Еще больше были расхождения в театральных воззрениях и отношении к античности между Дидро и Вольтером. Вливая, как уже говорилось, новое вино в старые мехи, фернейский старец продолжал традицию классицизма и считал себя его наследником. Дидро тогда, в конце пятидесятых годов, относился к этому стилю нетерпимо, рассматривая его как профанацию античности, перед которой преклонялся. Правда, позже он, глубоко изучив античное искусство, придет и к более глубокому пониманию классицизма. Тогда же он решительно все в драматургических и театральных приемах классицистов объявлял бессмысленным. Если котурны и рупоры были нужны античным актерам для того, чтобы их увидели и услышали на огромной площади сотни тысяч зрителей, то зачем эта искусственно величавая походка и крикливая декламация актерам, играющим для нескольких сот человек в тесном помещении?!

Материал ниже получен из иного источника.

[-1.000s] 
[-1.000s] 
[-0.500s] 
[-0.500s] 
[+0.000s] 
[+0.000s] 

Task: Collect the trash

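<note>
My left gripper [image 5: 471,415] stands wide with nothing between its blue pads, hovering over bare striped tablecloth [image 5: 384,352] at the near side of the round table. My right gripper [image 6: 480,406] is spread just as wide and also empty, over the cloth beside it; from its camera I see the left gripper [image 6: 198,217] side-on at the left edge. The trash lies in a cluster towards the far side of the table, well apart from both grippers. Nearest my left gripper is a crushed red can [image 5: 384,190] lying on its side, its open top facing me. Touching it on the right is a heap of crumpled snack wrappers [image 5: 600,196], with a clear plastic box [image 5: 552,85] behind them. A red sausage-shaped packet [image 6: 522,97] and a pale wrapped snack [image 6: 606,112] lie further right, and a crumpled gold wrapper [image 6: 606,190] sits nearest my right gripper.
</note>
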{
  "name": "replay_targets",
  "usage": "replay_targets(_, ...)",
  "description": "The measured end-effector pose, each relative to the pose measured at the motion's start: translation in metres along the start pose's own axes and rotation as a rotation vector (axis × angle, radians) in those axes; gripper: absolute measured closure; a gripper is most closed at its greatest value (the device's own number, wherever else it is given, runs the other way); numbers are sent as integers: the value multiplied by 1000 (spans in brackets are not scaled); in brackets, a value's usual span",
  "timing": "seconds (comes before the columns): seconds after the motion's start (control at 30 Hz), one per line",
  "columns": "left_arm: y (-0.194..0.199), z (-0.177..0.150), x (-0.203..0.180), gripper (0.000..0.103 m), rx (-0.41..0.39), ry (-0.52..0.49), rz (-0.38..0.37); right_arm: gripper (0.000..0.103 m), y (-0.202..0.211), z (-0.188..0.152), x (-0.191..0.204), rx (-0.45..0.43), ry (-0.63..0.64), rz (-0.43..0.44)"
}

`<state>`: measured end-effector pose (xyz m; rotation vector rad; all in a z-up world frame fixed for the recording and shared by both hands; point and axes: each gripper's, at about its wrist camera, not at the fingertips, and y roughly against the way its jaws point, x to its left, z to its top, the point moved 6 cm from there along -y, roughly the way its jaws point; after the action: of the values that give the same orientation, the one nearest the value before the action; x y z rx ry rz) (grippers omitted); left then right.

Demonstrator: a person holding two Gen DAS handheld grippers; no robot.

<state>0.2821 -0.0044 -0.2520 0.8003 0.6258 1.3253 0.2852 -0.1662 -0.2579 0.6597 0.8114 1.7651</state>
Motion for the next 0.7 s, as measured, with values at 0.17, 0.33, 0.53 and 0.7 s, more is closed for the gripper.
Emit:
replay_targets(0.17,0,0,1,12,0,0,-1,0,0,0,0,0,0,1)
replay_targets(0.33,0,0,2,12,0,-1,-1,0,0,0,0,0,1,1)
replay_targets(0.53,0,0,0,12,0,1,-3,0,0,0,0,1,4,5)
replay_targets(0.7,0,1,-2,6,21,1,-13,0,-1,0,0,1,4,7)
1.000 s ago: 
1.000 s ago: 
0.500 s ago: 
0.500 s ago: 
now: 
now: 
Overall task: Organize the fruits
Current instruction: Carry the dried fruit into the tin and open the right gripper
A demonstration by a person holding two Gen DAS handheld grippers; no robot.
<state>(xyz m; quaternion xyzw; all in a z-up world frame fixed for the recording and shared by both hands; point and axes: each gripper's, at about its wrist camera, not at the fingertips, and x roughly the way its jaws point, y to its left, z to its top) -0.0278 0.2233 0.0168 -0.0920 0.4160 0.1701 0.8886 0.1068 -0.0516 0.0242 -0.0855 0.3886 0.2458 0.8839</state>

Вольтер же относился к античности в лучшем случае снисходительно и свысока, следуя французским классицистам, считавшим, что если они кое в чем и обязаны древним, то созданное ими искусство намного превзошло античные образцы. И Вольтер не обращался к античности в поисках «поэтики для народа».
История показала правоту Дидро. Не только Французская революция нарядила свое искусство в одежды древних и вывела его на площади. В первые годы нашей революции на площадях Петрограда при свете факелов разыгрывались массовые празднества, народные представления.
Что же касается реформы оперы, поразительно совпадение, а может быть, правильнее назвать его влиянием?! В «Беседах о «Побочном сыне» Диаро дает пример возможного сюжета музыкальной трагедии, восходящей к античному мифу о заклании в Авлиде молодой царевны Ифигении и страданиях ее матери Клитемнестры. Тут же говорится, что сцена приношения в жертву Ифигении способна вдохновить будущего композитора. И композитор этот явился. Это был гениальный реформатор оперной сцены немец Кристоф Виллибальд Глюк. В 1774 году человечество услышало его первую оперу, написанную во Франции. Это была «Ифигения в Авлиде». Она вызвала у Руссо слезы умиления и восторга. Женевский гражданин издевался над неестественностью и холодностью французской оперы, над помпезностью ее реквизита и убожеством ее музыки и вокала еще больше, чем Дидро. Он ведь сам был музыкантом и много писал о музыке, в том числе о «лирическом жанре» во Франции.
Дидро, не считая отдельных упоминаний, писал о музыке много и серьезно дважды — в тех же «Беседах о «Побочном сыне» и в «Племяннике Рамо». О знаменитом диалоге будет сказано в особой главе. Что же касается «Бесед», то здесь рассуждения Дорваля, высказывающегося, как и везде, за самого Дидро, сосредоточены вокруг того же сюжета Ифигении и Клитемнестры. «В музыке есть два стиля, — говорит Дорваль, — простой и фигурный. Что можете вы возразить, если я вам укажу… места, на трактовке которых композитор может развернуть по своему выбору всю выразительность первого стиля или все богатства второго? Когда я говорю «композитор», я разумею человека, владеющего своим искусством, а не такого, который умеет лишь нанизывать модуляции и комбинировать их».
По просьбе автора он цитирует одно из этих мест, объясняя, какой эффект даст композитору музыка одного стиля и какой другого. «Простой стиль наполнит его отчаянием и скорбью Клитемнестры. Если же композитор изберет фигурный стиль, у него будет другая декламация, другое понимание, другая мелодия… Он заставит грохотать гром, он будет метать молнии, и они будут взрываться с треском. Он покажет на Клитемнестру, устрашающую убийц своей дочери образом бога, чью кровь они готовятся пролить. Он представит этот образ нашему воображению, уже потрясенному патетикой поэзии и сюжета, с наибольшей силой, на какую способен».
Сочувствие Дидро явно на стороне второго композитора. Особенно же скептически он относится к воображаемому третьему композитору, который попытался бы объединить оба стиля. Не случайно сюжет для этой оперы, подсказанной Дидро и написанной Глюком, взят из великолепной трагедии Расина на античный сюжет, и Дидро так подробно останавливается на IV и V актах, где французский драматург поднимается до трагического пафоса древних. Стиль музыки, одобряемый Дидро, ближе всего к классицизму, но не обветшавшему дворянскому, а тому героическому, который еще придет.
В той же третьей «Беседе», перечисляя работы, заданные нынешнему веку предыдущим, Дорваль в конце называет еще одну задачу — придать танцу форму настоящей поэмы. И муза Терпсихора им не забыта. Раскритиковав придворные танцы того времени, Дорваль заявляет: «Танец — это поэма Такая поэма должна бы иметь свое отдельное представление. Это подражание посредством движений, которое требует содействия поэта, художника, музыканта и пантомимиста».